#### Problem to solve
The task calls for every entry to be printed word for word, without the images.
Supplied records Start Marker
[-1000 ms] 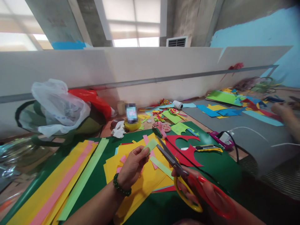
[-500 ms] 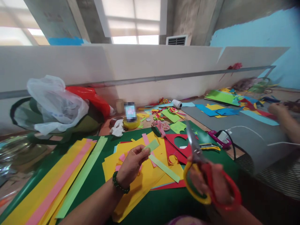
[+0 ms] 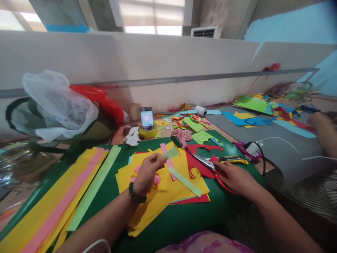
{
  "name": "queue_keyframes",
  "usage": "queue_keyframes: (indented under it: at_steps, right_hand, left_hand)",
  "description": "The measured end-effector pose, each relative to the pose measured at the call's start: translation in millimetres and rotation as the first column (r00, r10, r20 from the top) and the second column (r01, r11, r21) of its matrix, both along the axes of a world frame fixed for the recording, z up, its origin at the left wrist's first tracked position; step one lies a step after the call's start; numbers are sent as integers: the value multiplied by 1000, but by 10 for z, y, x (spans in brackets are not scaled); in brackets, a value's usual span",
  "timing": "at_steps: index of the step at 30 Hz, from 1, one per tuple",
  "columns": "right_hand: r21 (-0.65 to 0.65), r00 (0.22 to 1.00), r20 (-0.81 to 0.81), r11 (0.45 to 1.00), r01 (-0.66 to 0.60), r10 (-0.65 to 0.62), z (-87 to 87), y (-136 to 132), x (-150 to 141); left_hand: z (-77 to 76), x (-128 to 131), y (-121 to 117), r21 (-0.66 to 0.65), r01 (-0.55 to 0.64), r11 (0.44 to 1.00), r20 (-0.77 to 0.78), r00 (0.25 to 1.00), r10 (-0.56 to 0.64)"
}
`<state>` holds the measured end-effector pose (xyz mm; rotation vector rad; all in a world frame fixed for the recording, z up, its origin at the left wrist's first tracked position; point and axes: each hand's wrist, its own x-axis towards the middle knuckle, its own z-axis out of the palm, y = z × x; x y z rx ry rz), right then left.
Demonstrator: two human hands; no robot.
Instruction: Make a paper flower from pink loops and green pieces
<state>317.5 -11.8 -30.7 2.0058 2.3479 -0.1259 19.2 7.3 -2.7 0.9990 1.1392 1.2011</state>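
Observation:
My left hand [image 3: 150, 170], with a dark green bead bracelet on its wrist, pinches a short light green paper strip [image 3: 171, 153] between thumb and fingers. Below it lies a pile of yellow paper sheets [image 3: 155, 207], with a second light green strip [image 3: 185, 182] and pink strips on top. At the right of the pile my right hand [image 3: 235, 175] has its fingers on the handles of the scissors [image 3: 204, 161]. The scissors lie low over red paper [image 3: 197, 170] with a round cut-out, blades closed and pointing up-left. A yellow utility knife [image 3: 238, 160] lies just beyond my right hand.
Long yellow, pink and green strips [image 3: 92, 188] lie at the left on the green mat [image 3: 189, 221]. Behind stand a phone [image 3: 147, 118], a yellow tape roll [image 3: 149, 132] and a bag [image 3: 105, 128]. A pink-handled tool [image 3: 181, 137] lies mid-table. Another person's arm [image 3: 325, 131] shows far right.
My right hand has brought the scissors down from the air onto the red paper, and their blades now point left. My left hand still pinches the green strip in nearly the same place.

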Motion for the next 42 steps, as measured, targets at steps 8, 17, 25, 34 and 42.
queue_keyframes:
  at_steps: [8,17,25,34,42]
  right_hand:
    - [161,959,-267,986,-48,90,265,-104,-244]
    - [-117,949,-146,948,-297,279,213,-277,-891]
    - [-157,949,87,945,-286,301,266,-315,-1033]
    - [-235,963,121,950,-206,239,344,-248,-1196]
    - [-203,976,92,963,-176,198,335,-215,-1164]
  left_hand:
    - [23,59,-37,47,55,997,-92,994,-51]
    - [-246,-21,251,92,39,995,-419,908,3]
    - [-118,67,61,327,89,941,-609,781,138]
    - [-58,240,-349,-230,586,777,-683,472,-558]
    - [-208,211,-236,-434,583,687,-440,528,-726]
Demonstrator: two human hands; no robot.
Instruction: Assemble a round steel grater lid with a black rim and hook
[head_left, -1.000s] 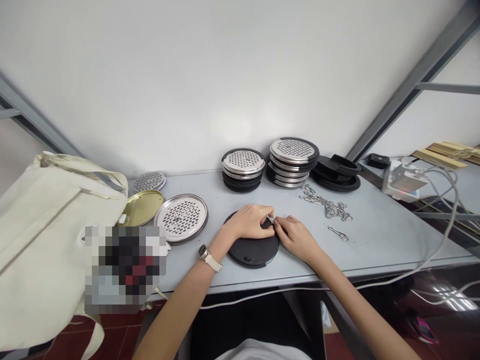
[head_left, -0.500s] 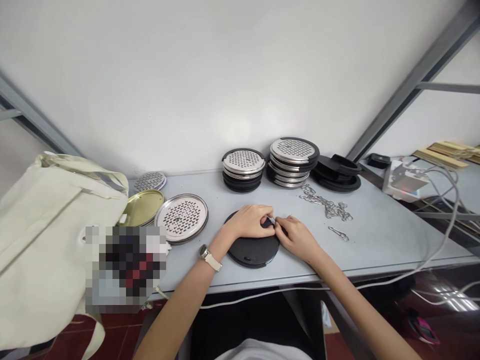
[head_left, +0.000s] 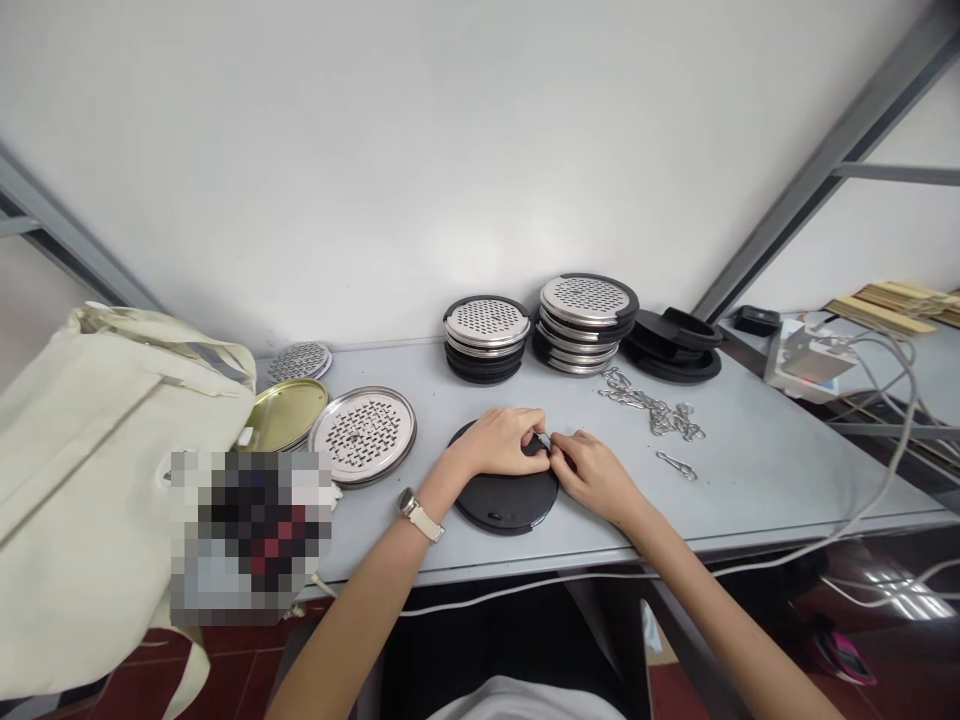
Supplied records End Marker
#### Solution to the problem
[-1000 ms] 
[-500 ms] 
[+0 ms] 
{
  "name": "queue_keyframes",
  "usage": "queue_keyframes: (indented under it: at_steps, right_hand, left_hand)",
  "description": "The measured end-effector pose, each relative to the pose measured at the call's start: translation in millimetres and rotation as the first column (r00, r10, r20 from the top) and the second column (r01, r11, r21) of its matrix, both along the axes of a world frame fixed for the recording, z up, its origin at the left wrist's first tracked position; step one lies a step after the call's start; numbers are sent as integers: the value multiplied by 1000, but by 10 for z, y, x (spans in brackets are not scaled); in brackets, a value's usual span",
  "timing": "at_steps: index of the step at 30 Hz, from 1, one per tuple",
  "columns": "right_hand: r21 (-0.65 to 0.65), r00 (0.22 to 1.00), r20 (-0.81 to 0.81), r11 (0.45 to 1.00), r01 (-0.66 to 0.60), r10 (-0.65 to 0.62), z (-87 to 87), y (-136 to 132), x (-150 to 141); left_hand: z (-77 to 76), x (-128 to 131), y (-121 to 117), r21 (-0.66 to 0.65), r01 (-0.55 to 0.64), r11 (0.44 to 1.00), r20 (-0.77 to 0.78), r00 (0.25 to 1.00), r10 (-0.56 to 0.64)"
}
`<state>` holds the measured end-effector pose (xyz mm; rotation vector rad; all in a world frame fixed for the recording, z up, its origin at the left wrist's first tracked position; point and axes: each hand's wrist, its own x-axis towards the middle knuckle, its own z-axis out of the palm, y = z × x; x y z rx ry rz), right then left.
Demonstrator: two human hands; no robot.
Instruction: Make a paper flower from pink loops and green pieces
<state>317.5 -11.8 -30.7 2.0058 2.3479 -0.1259 19.2 7.3 -2.7 0.9990 1.1392 1.2011</state>
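Observation:
My left hand [image 3: 150, 170], with a dark green bead bracelet on its wrist, pinches a short light green paper strip [image 3: 171, 153] between thumb and fingers. Below it lies a pile of yellow paper sheets [image 3: 155, 207], with a second light green strip [image 3: 185, 182] and pink strips on top. At the right of the pile my right hand [image 3: 235, 175] has its fingers on the handles of the scissors [image 3: 204, 161]. The scissors lie low over red paper [image 3: 197, 170] with a round cut-out, blades closed and pointing up-left. A yellow utility knife [image 3: 238, 160] lies just beyond my right hand.
Long yellow, pink and green strips [image 3: 92, 188] lie at the left on the green mat [image 3: 189, 221]. Behind stand a phone [image 3: 147, 118], a yellow tape roll [image 3: 149, 132] and a bag [image 3: 105, 128]. A pink-handled tool [image 3: 181, 137] lies mid-table. Another person's arm [image 3: 325, 131] shows far right.
My right hand has brought the scissors down from the air onto the red paper, and their blades now point left. My left hand still pinches the green strip in nearly the same place.
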
Motion for the next 42 steps, as measured, targets at steps 8, 17, 25, 34 and 42.
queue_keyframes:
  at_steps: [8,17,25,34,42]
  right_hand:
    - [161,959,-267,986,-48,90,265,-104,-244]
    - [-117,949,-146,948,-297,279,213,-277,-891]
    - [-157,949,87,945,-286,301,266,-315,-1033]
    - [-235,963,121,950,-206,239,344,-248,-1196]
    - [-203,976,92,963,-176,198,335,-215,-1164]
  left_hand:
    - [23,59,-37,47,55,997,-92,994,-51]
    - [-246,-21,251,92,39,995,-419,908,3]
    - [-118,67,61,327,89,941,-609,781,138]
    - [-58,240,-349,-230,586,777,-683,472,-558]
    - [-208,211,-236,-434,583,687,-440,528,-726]
Demonstrator: two human hands; no robot.
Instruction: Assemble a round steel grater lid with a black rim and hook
[head_left, -1.000s] 
[head_left, -0.500s] 
[head_left, +0.000s] 

That concludes the answer to the exercise.